• [Task instructions] Copy each line below exactly.

(Dataset section)

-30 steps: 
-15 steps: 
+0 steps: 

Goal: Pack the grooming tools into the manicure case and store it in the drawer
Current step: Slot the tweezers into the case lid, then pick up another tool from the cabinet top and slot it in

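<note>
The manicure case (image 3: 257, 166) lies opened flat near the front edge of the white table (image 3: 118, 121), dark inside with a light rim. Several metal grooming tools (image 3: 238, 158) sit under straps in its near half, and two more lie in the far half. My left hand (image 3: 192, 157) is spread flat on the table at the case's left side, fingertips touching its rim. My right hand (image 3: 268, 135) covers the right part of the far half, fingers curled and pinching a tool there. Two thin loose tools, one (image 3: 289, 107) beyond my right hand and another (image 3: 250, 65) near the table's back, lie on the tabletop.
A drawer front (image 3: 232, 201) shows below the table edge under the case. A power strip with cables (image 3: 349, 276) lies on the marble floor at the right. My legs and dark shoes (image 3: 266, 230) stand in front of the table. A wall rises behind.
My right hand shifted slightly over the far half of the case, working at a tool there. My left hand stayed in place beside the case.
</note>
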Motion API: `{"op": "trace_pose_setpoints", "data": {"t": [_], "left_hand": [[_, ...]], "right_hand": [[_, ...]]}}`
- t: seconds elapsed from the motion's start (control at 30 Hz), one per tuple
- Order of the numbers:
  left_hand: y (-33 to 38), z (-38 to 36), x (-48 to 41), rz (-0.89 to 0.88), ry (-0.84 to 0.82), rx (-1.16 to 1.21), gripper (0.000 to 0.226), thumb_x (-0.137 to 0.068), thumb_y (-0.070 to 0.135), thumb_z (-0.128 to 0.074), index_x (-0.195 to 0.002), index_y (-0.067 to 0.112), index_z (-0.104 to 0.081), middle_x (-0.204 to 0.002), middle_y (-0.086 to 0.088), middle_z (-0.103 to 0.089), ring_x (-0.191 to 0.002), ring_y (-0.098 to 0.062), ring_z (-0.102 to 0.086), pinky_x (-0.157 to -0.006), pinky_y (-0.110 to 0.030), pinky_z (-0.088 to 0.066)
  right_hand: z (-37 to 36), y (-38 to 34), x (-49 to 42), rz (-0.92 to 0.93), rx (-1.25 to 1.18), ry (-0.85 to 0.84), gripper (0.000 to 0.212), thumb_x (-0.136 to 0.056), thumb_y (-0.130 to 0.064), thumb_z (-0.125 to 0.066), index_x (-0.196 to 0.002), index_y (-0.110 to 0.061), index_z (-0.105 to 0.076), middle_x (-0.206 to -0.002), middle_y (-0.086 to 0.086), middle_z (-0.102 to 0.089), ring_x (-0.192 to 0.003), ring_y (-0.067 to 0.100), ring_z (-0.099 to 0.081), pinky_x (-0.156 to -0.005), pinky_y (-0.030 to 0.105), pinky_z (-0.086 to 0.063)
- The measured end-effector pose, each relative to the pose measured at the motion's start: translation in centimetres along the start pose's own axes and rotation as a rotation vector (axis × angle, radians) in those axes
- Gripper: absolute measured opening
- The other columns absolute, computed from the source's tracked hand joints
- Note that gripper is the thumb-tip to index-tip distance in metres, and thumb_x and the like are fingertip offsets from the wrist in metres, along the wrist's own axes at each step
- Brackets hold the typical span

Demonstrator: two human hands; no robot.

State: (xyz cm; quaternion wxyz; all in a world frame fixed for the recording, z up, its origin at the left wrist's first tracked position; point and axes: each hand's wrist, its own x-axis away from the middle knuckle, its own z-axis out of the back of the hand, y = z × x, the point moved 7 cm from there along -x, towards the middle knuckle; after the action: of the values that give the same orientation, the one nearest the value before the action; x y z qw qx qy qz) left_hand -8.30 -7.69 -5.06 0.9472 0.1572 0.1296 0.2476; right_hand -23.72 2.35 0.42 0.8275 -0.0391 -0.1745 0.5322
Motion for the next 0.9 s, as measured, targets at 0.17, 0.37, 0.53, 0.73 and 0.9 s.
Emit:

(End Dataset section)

• [Your response]
-30 steps: 
-15 steps: 
+0 steps: 

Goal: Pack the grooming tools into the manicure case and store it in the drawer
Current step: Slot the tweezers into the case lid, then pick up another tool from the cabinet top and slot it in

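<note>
The manicure case (image 3: 257, 166) lies opened flat near the front edge of the white table (image 3: 118, 121), dark inside with a light rim. Several metal grooming tools (image 3: 238, 158) sit under straps in its near half, and two more lie in the far half. My left hand (image 3: 192, 157) is spread flat on the table at the case's left side, fingertips touching its rim. My right hand (image 3: 268, 135) covers the right part of the far half, fingers curled and pinching a tool there. Two thin loose tools, one (image 3: 289, 107) beyond my right hand and another (image 3: 250, 65) near the table's back, lie on the tabletop.
A drawer front (image 3: 232, 201) shows below the table edge under the case. A power strip with cables (image 3: 349, 276) lies on the marble floor at the right. My legs and dark shoes (image 3: 266, 230) stand in front of the table. A wall rises behind.
My right hand shifted slightly over the far half of the case, working at a tool there. My left hand stayed in place beside the case.
</note>
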Motion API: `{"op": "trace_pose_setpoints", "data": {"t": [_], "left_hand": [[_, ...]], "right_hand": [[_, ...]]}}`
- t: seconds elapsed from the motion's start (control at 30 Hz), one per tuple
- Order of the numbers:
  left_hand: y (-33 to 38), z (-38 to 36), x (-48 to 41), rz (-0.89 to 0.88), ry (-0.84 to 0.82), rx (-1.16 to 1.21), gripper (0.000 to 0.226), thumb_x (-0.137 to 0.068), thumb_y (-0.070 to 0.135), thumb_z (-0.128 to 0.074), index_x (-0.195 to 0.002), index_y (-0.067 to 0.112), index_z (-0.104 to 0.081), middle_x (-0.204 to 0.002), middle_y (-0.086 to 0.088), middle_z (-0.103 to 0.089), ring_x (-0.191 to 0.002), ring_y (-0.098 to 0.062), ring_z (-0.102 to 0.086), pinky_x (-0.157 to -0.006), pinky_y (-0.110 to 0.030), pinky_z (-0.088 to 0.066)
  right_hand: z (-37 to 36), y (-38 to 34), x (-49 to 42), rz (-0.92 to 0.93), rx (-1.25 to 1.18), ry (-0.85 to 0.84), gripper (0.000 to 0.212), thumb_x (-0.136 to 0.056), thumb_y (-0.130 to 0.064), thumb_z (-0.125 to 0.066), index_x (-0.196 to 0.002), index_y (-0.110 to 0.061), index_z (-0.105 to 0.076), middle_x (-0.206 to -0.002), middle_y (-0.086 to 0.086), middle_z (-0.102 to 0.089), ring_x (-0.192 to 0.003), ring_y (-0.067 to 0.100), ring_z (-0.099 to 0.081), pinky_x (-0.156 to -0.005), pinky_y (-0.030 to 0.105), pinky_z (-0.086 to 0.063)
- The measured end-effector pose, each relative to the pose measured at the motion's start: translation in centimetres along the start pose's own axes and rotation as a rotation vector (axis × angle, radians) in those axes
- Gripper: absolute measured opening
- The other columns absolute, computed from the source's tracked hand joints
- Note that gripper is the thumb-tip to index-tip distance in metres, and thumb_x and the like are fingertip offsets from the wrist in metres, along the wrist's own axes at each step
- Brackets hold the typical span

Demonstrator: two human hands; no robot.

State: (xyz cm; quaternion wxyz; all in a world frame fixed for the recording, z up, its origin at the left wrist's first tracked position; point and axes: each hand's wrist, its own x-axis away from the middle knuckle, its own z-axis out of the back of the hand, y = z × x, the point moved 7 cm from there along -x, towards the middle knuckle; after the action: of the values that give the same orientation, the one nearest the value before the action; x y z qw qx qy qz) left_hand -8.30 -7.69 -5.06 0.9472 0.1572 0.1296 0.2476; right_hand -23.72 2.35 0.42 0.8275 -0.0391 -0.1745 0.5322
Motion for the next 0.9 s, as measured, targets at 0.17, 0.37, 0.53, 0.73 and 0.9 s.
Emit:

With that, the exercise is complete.